Acórdão do Tribunal da Relação de Lisboa
Processo:
6282/2005-6
Relator: FÁTIMA GALANTE
Descritores: ACÇÃO
REGISTO
RECUSA
REGISTO PROVISÓRIO
PROSSEGUIMENTO DO PROCESSO
Nº do Documento: RL
Data do Acordão: 09/29/2005
Votação: UNANIMIDADE
Texto Integral: S
Privacidade: 1
Meio Processual: AGRAVO
Decisão: PROVIDO
Sumário: 1. Verificada a impossibilidade do registo, a consequência normal será a de se levantar a suspensão, sem que isso implique subordinação de uma das entidades à outra, mas apenas o cumprimento das suas competências específicas (art. 3º., nº 3 do CRPredial).
2. Se assim é no caso de recusa, por maioria de razão a mesma solução deve valer para a hipótese de o registo ser feito "provisoriamente por dúvidas", uma vez que não há então fundamento de recusa. Forçar o registante a eliminar as dúvidas quando se desconheçam as razões que o determinaram, não seria a solução mais equilibrada e curial tendo em conta que o próprio registo existe como tal, surtindo todos os seus efeitos durante o período que a lei registral lhe assinala.
3. A realização pelo Conservador de um registo de acção provisória por natureza e por dúvidas, é suficiente para impôr o prosseguimento, não só da acção, que ficara a aguardar o registo do pedido reconvencional, como da própria reconvenção.
Decisão Texto Integral: ACORDAM NA 6ª SECÇÃO DO TRIBUNAL DA RELAÇÃO DE LISBOA
I – RELATÓRIO
Maria, intentou acção contra L e D, pedindo que os RR. sejam condenados a reconhecer o seu direito de propriedade sobre determinado terreno e construção nele edificada e restituição do anexo que o R. ocupa, bem como a pagar-lhes a quantia de 500.000$00, a título de indemnização.
Os RR. contestaram e deduziram pedido reconvencional, pedindo sejam declarados proprietários, por usucapião da parcela de 112 m2 do prédio descrito.
Foi, então proferido despacho que ordenou, além do mais, procedessem os RR ao registo do pedido reconvencional, sem o que o pedido reconvencional não teria seguimento.
O R. requereu o registo do pedido reconvencional na Conservatória do Registo Predial de Loures, registo que veio a ser efectuado provisoriamente, por dúvidas.
O prazo inicialmente concedido com vista ao registo definitivo veio a ser prorrogado, sem que até à data o R. lograsse obter a sua conversão.

Em sede de saneador, foi, então, proferido o seguinte despacho:
De harmonia com o art. 501º, nº 3 do Código de Processo Civil, quando o prosseguimento da reconvenção esteja dependente da efectivação de registo será o reconvindo absolvido da instância se, no prazo fixado, tal acto não se mostrar realizado.
Esgotou-se o prazo de 60 dias requerido pelo Réu/Reconvinte e que lhe foi concedido para comprovar o registo do pedido reconvencional.

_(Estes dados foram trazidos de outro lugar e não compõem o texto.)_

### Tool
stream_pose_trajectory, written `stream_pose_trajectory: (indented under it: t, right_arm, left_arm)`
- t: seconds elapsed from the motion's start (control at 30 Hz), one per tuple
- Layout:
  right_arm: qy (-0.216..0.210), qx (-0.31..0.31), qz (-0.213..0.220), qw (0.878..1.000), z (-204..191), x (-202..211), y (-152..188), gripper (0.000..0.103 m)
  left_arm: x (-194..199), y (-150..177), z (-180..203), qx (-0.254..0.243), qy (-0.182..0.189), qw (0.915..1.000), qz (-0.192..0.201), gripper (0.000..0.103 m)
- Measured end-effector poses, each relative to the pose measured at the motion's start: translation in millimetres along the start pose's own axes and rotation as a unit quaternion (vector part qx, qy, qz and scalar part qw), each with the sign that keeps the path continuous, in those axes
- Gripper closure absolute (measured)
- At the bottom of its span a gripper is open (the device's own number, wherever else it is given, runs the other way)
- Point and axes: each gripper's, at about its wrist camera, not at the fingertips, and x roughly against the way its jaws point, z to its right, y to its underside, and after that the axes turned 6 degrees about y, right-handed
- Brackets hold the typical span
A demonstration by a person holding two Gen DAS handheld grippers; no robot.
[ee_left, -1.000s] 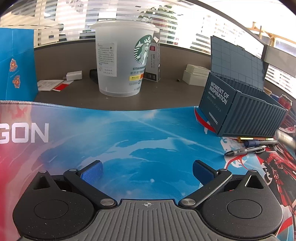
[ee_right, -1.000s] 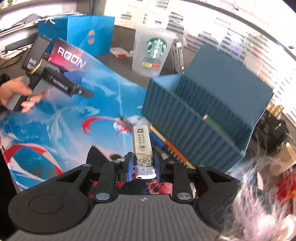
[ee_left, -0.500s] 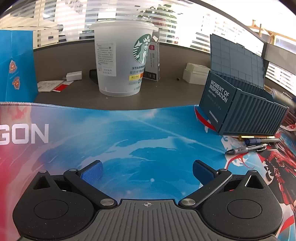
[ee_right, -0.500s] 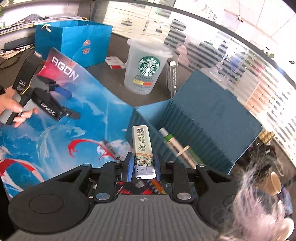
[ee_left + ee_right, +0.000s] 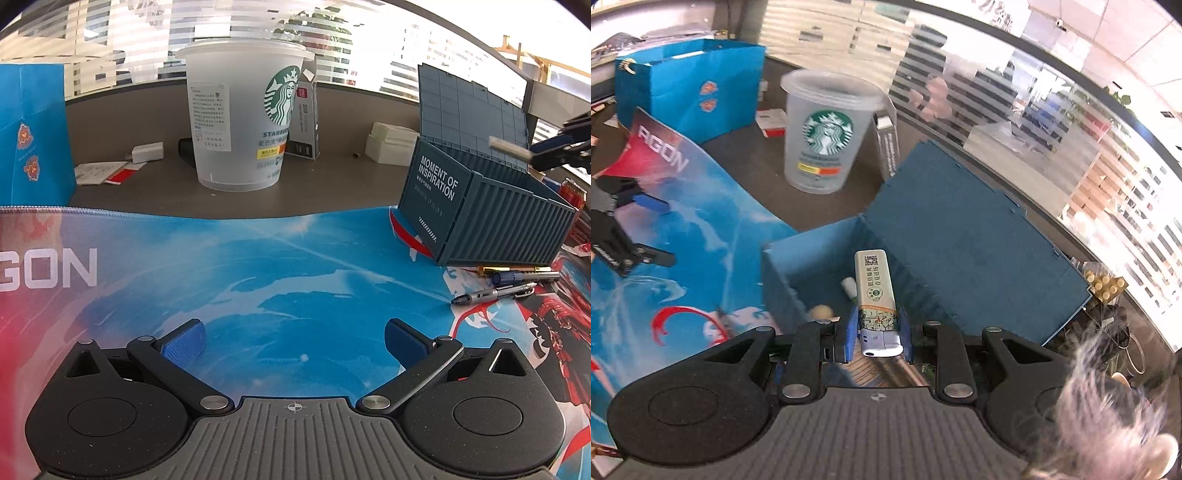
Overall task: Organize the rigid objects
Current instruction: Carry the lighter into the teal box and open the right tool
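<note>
A frosted Starbucks cup (image 5: 245,122) stands beside a blue paper bag (image 5: 31,136).

Right gripper (image 5: 877,338) clamped on a lighter (image 5: 875,291) at lower centre, above an open blue box (image 5: 960,251), plastic cup (image 5: 823,129) upper left, other gripper (image 5: 653,229) at left edge

This looks like an office. There is a gray desk (image 5: 332,184) with a big colorful mouse mat (image 5: 258,266), pens (image 5: 495,293) and a coffee cup (image 5: 245,122). Window blinds (image 5: 229,22) run behind it.
</note>
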Motion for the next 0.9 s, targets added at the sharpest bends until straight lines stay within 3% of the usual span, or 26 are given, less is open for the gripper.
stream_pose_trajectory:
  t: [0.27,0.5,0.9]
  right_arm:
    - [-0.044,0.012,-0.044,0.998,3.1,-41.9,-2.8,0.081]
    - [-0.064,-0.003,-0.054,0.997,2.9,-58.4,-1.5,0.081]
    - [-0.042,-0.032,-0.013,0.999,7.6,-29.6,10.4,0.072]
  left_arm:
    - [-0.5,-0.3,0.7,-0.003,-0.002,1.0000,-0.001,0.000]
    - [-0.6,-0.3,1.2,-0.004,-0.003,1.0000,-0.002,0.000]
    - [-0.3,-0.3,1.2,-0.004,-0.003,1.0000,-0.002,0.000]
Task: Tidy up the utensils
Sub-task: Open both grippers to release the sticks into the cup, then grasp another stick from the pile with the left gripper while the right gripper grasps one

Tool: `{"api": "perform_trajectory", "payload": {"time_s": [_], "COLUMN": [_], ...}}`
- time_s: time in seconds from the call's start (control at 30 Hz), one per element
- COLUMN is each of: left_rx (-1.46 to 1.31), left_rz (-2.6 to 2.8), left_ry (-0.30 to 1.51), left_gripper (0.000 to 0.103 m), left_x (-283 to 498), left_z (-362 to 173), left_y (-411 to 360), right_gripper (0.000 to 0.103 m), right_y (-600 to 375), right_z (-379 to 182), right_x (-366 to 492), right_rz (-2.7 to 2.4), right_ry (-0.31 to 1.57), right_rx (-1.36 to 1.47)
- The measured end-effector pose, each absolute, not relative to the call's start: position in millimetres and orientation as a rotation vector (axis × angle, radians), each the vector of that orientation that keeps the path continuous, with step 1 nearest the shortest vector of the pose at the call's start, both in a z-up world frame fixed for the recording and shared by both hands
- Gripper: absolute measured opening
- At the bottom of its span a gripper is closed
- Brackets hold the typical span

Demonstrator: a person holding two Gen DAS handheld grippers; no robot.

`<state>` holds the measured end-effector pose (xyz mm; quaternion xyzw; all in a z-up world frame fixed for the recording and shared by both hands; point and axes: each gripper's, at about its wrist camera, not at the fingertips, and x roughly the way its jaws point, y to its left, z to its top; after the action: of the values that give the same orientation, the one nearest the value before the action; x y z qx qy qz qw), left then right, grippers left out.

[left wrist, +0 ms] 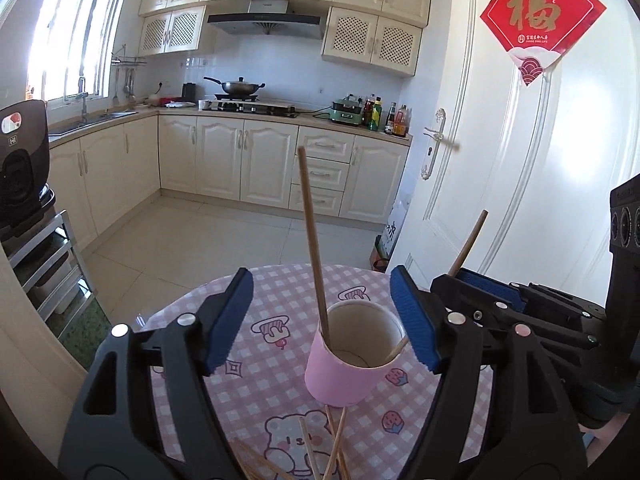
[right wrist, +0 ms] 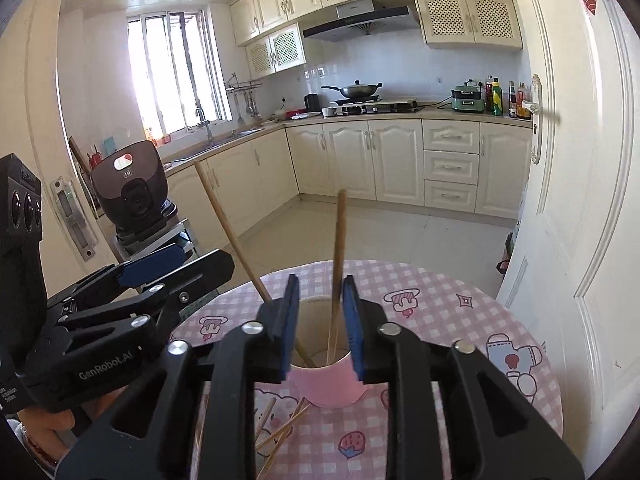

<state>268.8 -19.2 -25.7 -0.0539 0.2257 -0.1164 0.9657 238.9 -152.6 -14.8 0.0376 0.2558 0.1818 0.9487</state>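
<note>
Wok (left wrist: pixel 239 87) on stove (left wrist: pixel 256 107); bottles (left wrist: pixel 394 120) on counter; red door decoration (left wrist: pixel 538 20).

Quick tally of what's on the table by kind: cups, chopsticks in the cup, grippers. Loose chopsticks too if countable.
Pink cup: 1
Chopsticks standing in the cup: 2
Grippers: 2, left gripper and right gripper
Loose chopsticks on the table: a few, partly hidden, count unclear
Total counted: 5

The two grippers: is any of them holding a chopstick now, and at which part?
Nothing is held. The left gripper is open around the pink cup; the right gripper has a chopstick between its fingers, untouched.
</note>
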Motion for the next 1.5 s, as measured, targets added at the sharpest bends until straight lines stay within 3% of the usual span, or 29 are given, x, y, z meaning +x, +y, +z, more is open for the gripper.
{"api": "perform_trajectory", "payload": {"time_s": [0.07,0.17,0.53,1.03,1.07,1.13,1.27,1.33,1.4,1.5], "left_rx": [-0.112,-0.097,-0.057,0.066,0.085,0.114,0.128,0.133,0.131,0.107], "left_rz": [-0.233,-0.218,-0.239,-0.307,-0.299,-0.311,-0.324,-0.326,-0.324,-0.325], "left_ry": [0.459,0.460,0.580,0.868,0.884,0.920,0.985,1.004,1.018,1.029], "left_gripper": [0.074,0.077,0.081,0.079,0.077,0.060,0.046,0.033,0.030,0.010], "left_x": [261,247,209,216,218,222,232,236,241,246], "left_z": [-24,-24,-40,-125,-131,-141,-159,-166,-170,-174], "left_y": [-14,-9,7,-27,-31,-38,-49,-52,-54,-53], "right_gripper": [0.040,0.044,0.046,0.046,0.046,0.046,0.046,0.046,0.046,0.046], "right_y": [-153,-156,-150,-150,-150,-151,-154,-154,-154,-149], "right_z": [-13,-11,-24,-95,-99,-108,-120,-125,-129,-134], "right_x": [234,224,190,184,185,188,191,191,192,195], "right_rz": [0.365,0.358,0.381,0.388,0.386,0.386,0.391,0.394,0.403,0.420], "right_ry": [0.515,0.512,0.557,0.730,0.741,0.766,0.800,0.811,0.824,0.847], "right_rx": [0.079,0.087,0.111,0.141,0.144,0.153,0.164,0.163,0.164,0.155]}}
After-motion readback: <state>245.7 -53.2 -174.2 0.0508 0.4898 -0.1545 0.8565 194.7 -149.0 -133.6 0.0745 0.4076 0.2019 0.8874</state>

Nada mais foi requerido pelo Réu/Reconvinte.
Pelo exposto e de harmonia com o art. 501º n° 3 do CPC absolvo a Reconvinda da instância”.
  Agravou o R. do despacho, apresentando, no essencial, as seguintes conclusões:
1 - O R requereu o registo do pedido reconvencional formulado contra a Autora/Reconvinte, na Conservatória de Registo Predial de Odivelas, através da Apresentação n° 57 de 2 de Outubro de 2001.
2 - Após a notificação feita pela Conservatória de que o registo requerido tinha ficado provisório por dúvidas, o R requereu a conversão em definitivo do citado registo através das Ap nºs 62/63 de 5 de Dezembro de 2002.
3 - As Aps nos 62 e 63 indicadas foram a consequência do pedido formulado através de carta registada em 4-12-2002 e cujos documentos se juntam.
4 - De todas estas evoluções foi sendo dado conhecimento dado ao processo, nomeadamente através de requerimentos enviados por cartas registadas de 16 de Janeiro de 2001, de 31 de Outubro de 2002 e de 12 de Fevereiro de 2003.
5 - Até á data de interposição deste recurso de agravo, o R ainda não tinha sido notificado da decisão proferida pela C. R. Predial de Odivelas e relativa às Aps n° 62/63 de 5-12-2002.
6 - Deste modo o despacho saneador recorrido errou ao considerar que nada mais tinha sido requerido pelo Réu/Reconvinte, pois não avaliou todos os factos constantes dos autos e que atrás se descreveram.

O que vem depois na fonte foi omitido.